Although the interactions between cancer cells and the tumor stroma are known to play a role in the peritoneal metastasis of gastric carcinomas (GCs), effective targeting agents that block these interactions have never been reported. Discoidin domain receptor 1 (DDR1) is activated by triple-helix collagens, which are major components of tumor stroma; thus, DDR1 might have a key role in the communication between cancer cells and stroma. The aim of this study was to investigate the effect of DDR1 inhibition on stroma-induced peritoneal metastasis in GCs.
Methods: We analyzed by immunohistochemistry the correlation between DDR1 expression and the pattern of recurrence in GC tissues from a cohort established in a previous study. We also co-cultured human GC cell lines with gastric cancer-associated fibroblasts (CAFs), and investigated DDR1 expression and activation by western blotting. We evaluated the CAF-induced tumorigenic ability of GC cell lines and the effects of a DDR1-specific inhibitor in organotypic cultures and a peritoneal seeding xenograft animal model.

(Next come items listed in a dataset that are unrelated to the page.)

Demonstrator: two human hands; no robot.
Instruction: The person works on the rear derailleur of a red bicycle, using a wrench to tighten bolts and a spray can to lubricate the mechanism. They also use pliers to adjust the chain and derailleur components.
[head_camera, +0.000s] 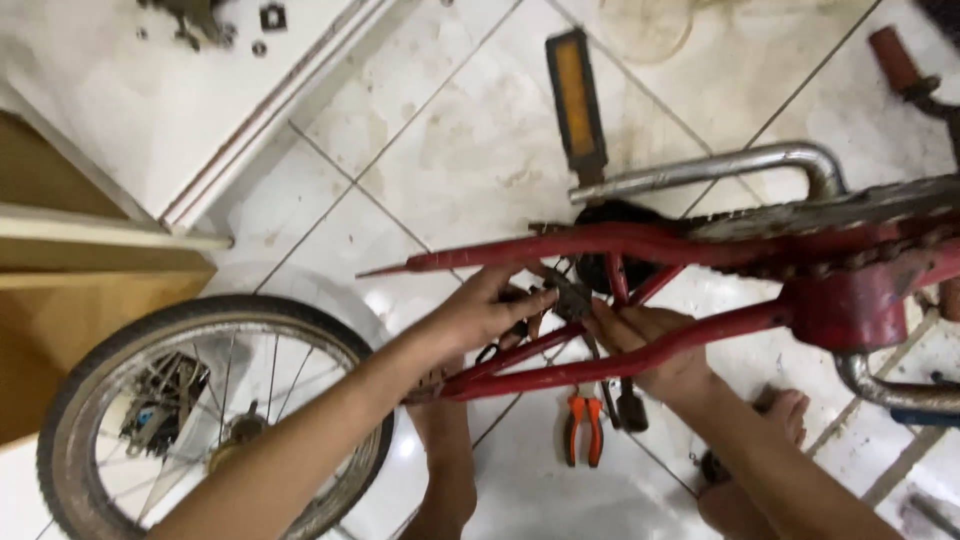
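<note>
Left hand: the left hand (480, 312) reaches in from the lower left, its fingers curled around a small dark metal part (568, 297) that sits between the rear tubes of the red steel bicycle frame (700, 335); the thumb lies along the upper tube.
Right hand: the right hand (650, 345) comes up from below, its fingers wrapped over the lower red tube, the fingertips close to the same dark part; the grip looks closed, though the tube hides the palm, so I cannot be sure what else it holds.
Dark part: it lies just between the two hands, inside the rear triangle of the frame, touching the left fingers.
Frame: it lies on its side over the white tiled floor (450, 130), the pointed rear ends aimed left and the thick red bottom shell (850, 305) to the right.
Chain guard: a worn grey chain guard (830, 210) runs along the upper right, with a curved chrome tube (720, 165) just above it.
Pedal: a black pedal with an orange reflector (577, 100) stands above the frame.
Pliers: orange-handled pliers (584, 425) rest on the tiles just below the right hand.
Wheel: a spoked wheel with a black tyre (200, 420) lies at lower left, under the left forearm.
Feet: the person's bare feet (790, 410) rest on the floor near the pliers.
</note>
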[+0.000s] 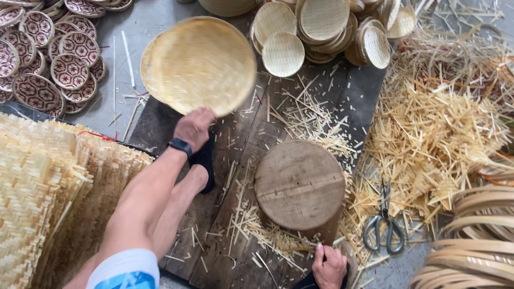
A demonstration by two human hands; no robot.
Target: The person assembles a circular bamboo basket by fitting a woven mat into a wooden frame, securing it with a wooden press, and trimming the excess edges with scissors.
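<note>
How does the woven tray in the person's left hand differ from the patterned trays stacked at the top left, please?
The woven tray is plain pale bamboo; the patterned trays carry dark red and white designs. The woven tray looks larger than any patterned tray. It is held up, tilted and blurred, by the left hand; the patterned trays lie overlapping on the floor. Both are round and shallow.

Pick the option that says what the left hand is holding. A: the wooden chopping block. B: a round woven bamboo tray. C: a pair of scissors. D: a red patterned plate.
B: the left hand grips the lower rim of the round woven bamboo tray, raised above the floor, while the scissors lie untouched among the bamboo scraps.
</note>
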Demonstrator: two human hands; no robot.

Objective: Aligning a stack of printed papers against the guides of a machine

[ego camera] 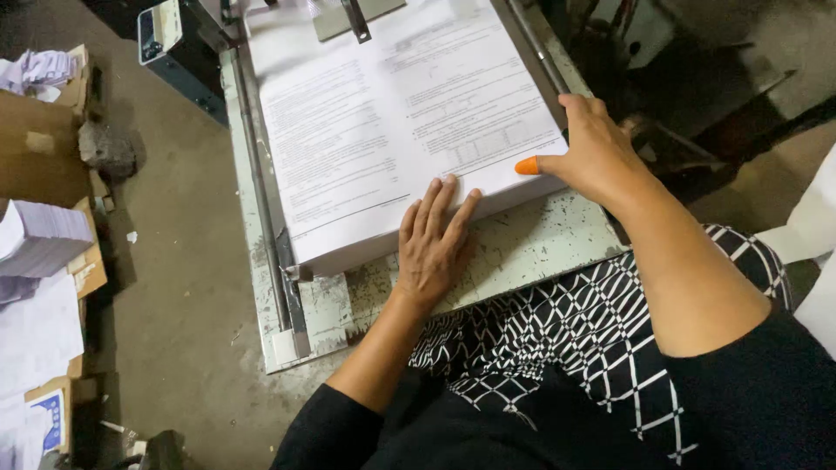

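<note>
Two hands on thick paper stack (392, 130), which lies on worn metal bench (540, 239). Left hand (433, 244) flat, fingers spread, pressing stack's near edge at 6 o'clock. Right hand (590, 150) open against stack's corner at 3 o'clock, orange rubber tip (527, 164) on thumb. Cardboard boxes (39, 139) with loose sheets on floor at 9 o'clock.
</note>
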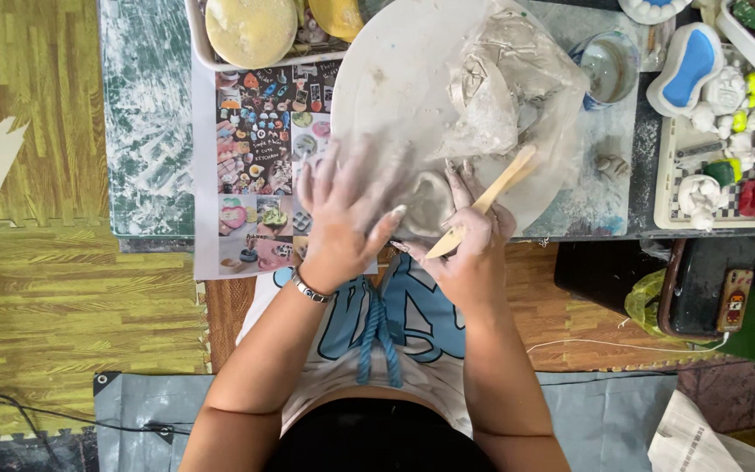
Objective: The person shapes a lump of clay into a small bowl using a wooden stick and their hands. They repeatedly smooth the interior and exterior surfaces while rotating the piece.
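From the head view, we see our left hand spread flat, fingers released, steadying the grey clay on the round board at the tabletop's near edge. Our right hand grips a wooden tool, angled against the clay to shape it.
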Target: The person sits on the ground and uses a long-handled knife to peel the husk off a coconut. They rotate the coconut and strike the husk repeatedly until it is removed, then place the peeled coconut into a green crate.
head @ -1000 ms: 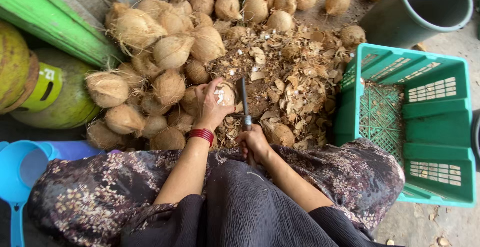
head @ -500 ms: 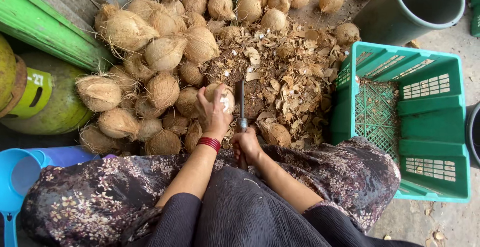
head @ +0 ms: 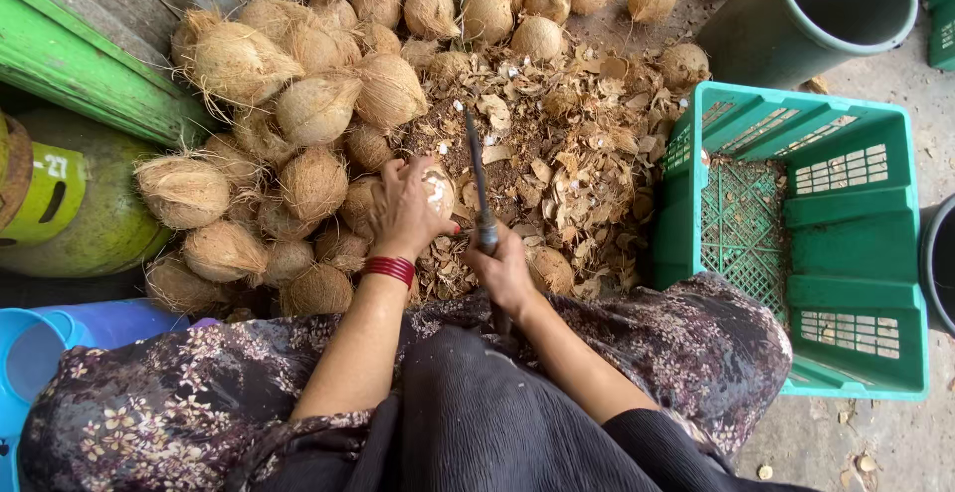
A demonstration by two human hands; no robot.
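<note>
My left hand [head: 406,205] grips a husked coconut [head: 436,192] with a patch of white flesh showing, held low over the shell chips. A red bangle circles that wrist. My right hand [head: 502,268] is closed around the handle of a long dark knife [head: 476,169], whose blade points away from me, just right of the coconut. A heap of brown fibrous coconuts [head: 316,109] lies to the left and ahead. Broken shell pieces [head: 567,159] cover the ground in front of my hands.
A teal plastic crate [head: 846,243] stands at the right, with a grey-green bucket [head: 816,9] behind it. A green gas cylinder [head: 75,213] and a green plank [head: 80,64] lie at the left. A blue plastic container [head: 40,348] sits by my left knee.
The knife blade has swung from beside the coconut to pointing further forward and upright. My left hand has turned the coconut slightly, showing more white.
</note>
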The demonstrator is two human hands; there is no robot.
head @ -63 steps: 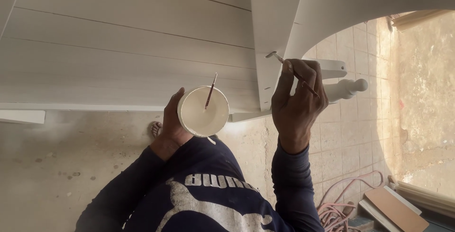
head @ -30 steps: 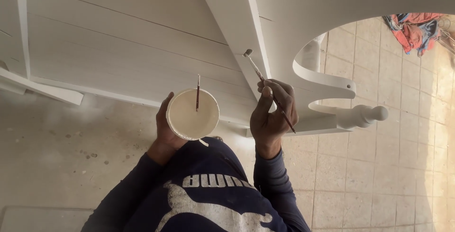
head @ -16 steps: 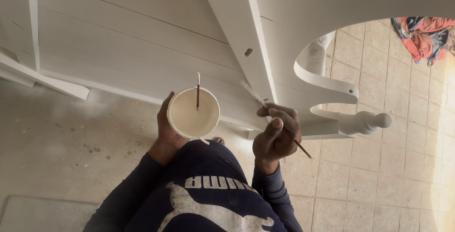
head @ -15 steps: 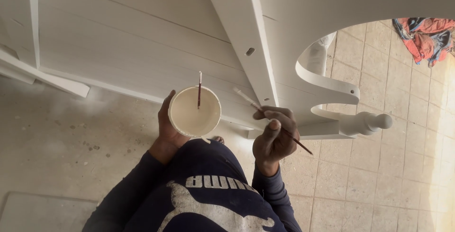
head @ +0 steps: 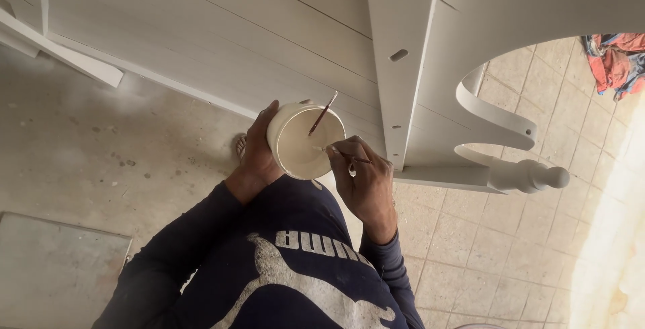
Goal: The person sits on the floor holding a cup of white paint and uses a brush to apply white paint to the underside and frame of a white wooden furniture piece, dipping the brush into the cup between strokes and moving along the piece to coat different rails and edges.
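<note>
floor (head: 101, 141): dusty concrete; tiles (head: 537, 248) right | white furniture (head: 269, 26) overhead

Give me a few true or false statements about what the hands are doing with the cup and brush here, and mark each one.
1. The left hand holds a round white cup of pale paint. True.
2. The right hand is empty. False: it grips a thin dark-handled brush with its tip inside the cup.
3. A second thin reddish stick leans in the cup. True.
4. The white-painted wooden furniture panel is bright red. False: it is white.
5. The floor at right is pale square tiles. True.
</note>
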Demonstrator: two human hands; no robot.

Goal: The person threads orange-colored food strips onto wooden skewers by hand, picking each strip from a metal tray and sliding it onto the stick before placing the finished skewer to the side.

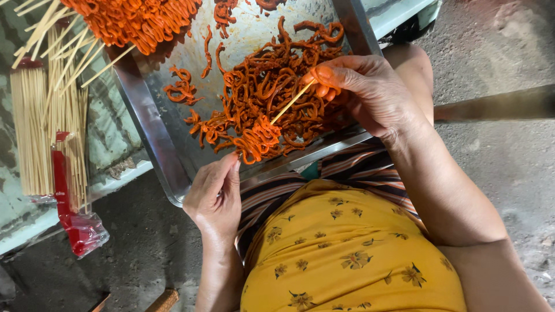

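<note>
Soft, even daylight; the metal tray (151, 130) gives a dull sheen; shadows faint; focus sharp, edges slightly stretched.

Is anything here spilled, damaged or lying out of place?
Nothing looks spilled or damaged. Loose skewers lie fanned across the skewer packet, some pointing onto the metal tray. The right hand holds one skewer in orange strips.

The right hand (370, 92) pinches a thin pale wooden skewer (292, 103) between thumb and fingers, its far end sunk into a folded bunch of orange-red marinated strips (259, 140). The left hand (217, 193) pinches that bunch at the near rim of a shallow rectangular metal tray (147, 124), where more loose strips (272, 75) lie heaped. Bundled bare wooden skewers (34, 127) in clear and red plastic wrapping rest on the pale green table (110, 138) beside the tray.
</note>
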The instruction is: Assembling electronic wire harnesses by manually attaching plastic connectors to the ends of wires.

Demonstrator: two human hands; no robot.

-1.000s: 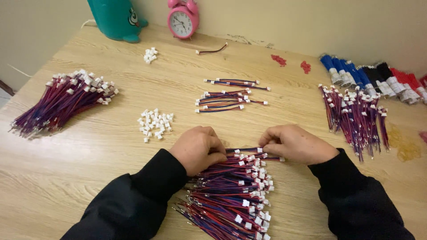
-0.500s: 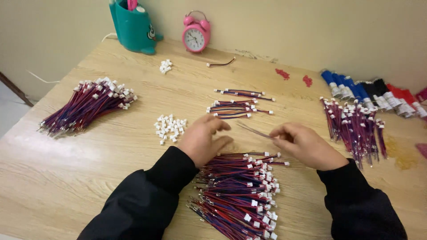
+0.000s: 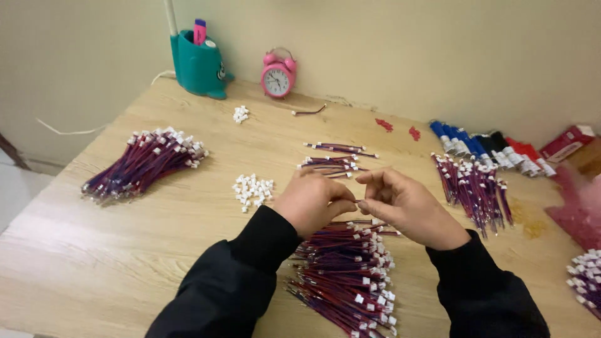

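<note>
Wood-grain table (image 3: 125,250) fills the view, with a wall along its far edge. Nearest the person, between the two black sleeves, lies the biggest heap of red-and-blue wire leads (image 3: 347,275) with white connector ends. A second large bundle (image 3: 141,164) lies at the left, and a third bundle (image 3: 472,184) at the right, near a row of blue, black and red markers (image 3: 488,147). At the far left corner stand a teal pen holder (image 3: 197,66) and a pink alarm clock (image 3: 278,74).

Both hands hover just above the near heap, fingertips meeting. The left hand (image 3: 310,203) is curled almost closed, thumb and forefinger pinched; the right hand (image 3: 407,206) is half open, its thumb and forefinger pinched against the left's. What they hold is too small to make out; it looks like a single thin lead.

Beyond the hands lie a few small sorted groups of leads (image 3: 335,159). Left of the hands sits a small pile of loose white connector housings (image 3: 252,189), with a smaller cluster (image 3: 240,114) farther off.

Judging by the few small groups against the full near heap, most of the work seems left.
</note>
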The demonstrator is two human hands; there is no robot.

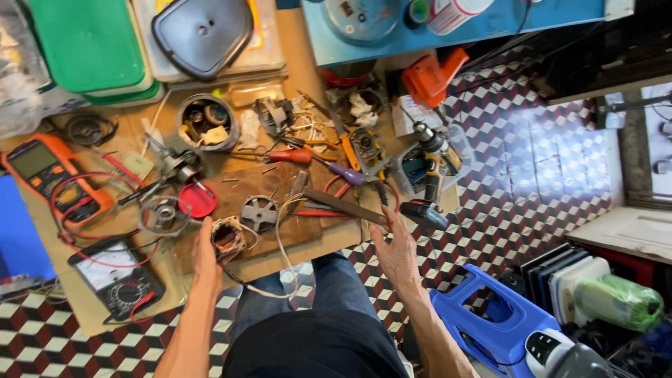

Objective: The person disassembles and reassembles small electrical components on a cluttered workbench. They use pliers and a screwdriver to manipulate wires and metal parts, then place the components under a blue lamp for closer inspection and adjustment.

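The left hand (207, 253) grips a small motor stator (227, 238) with copper windings at the desk's (294, 77) near edge. The right hand (395, 253) lies open — fingers touching a flat metal file (344, 206). Green lidded box (87, 42) far left.

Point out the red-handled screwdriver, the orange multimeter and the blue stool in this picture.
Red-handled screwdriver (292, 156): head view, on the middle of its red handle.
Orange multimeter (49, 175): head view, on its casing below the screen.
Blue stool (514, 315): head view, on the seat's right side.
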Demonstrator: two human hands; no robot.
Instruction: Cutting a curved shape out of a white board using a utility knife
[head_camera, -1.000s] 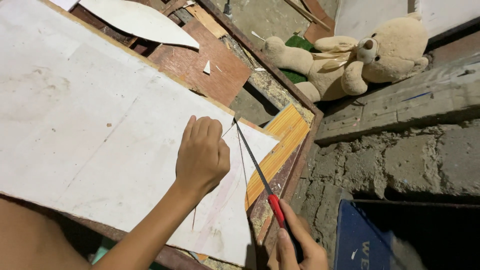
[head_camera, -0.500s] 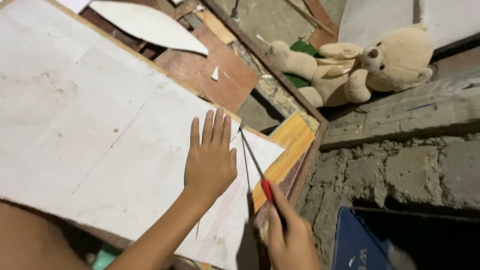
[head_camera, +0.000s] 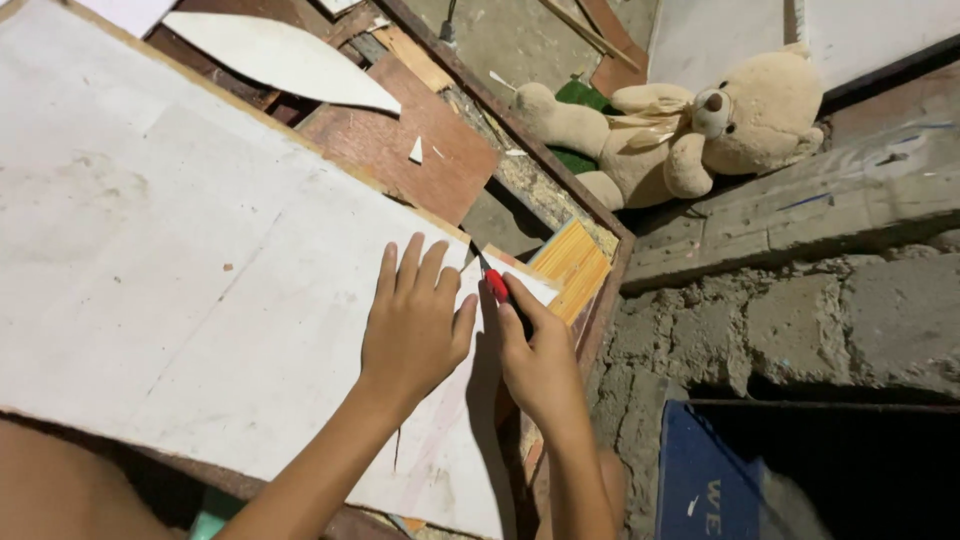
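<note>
A large white board (head_camera: 170, 260) lies tilted across the view. My left hand (head_camera: 415, 320) rests flat on it near its right edge, fingers spread. Right beside it, my right hand (head_camera: 535, 360) grips a red-handled cutter (head_camera: 493, 280) whose dark blade tip touches the board's upper right corner. The cutter's lower part is hidden in my fist.
A beige teddy bear (head_camera: 690, 130) lies on rubble at the upper right. Brown wooden panels (head_camera: 400, 140) and a yellow-edged board (head_camera: 575, 270) sit beyond the white board. A rough concrete block wall (head_camera: 790, 300) stands at right, with a blue container (head_camera: 710, 480) below it.
My right hand has moved up along the board's right edge, carrying the cutter from the lower edge to the upper corner. My left hand has gone from curled to flat.
</note>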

Results: The expression of DDR1 in gastric cancer tissues was significantly positively associated with early recurrence (p = 0.043) and a high incidence of peritoneal recurrence (p = 0.036). We confirmed that co-culture with CAFs elevated DDR1 protein expression in GC cell lines. CAFs also enhanced GC cell line spheroid formation in organotypic cultures in a tumor cell DDR1-dependent manner. Co-implantation of CAFs with GC cells enhanced peritoneal tumor formation in vivo, an effect that was sensitive to pharmacologic inhibition of DDR1.
Conclusion: Our findings suggest that the CAF-induced elevation of DDR1 in GC cells enhances their peritoneal tumorigenesis, and that the inhibition of DDR1 signaling is an attractive strategy for the treatment of GC peritoneal metastasis.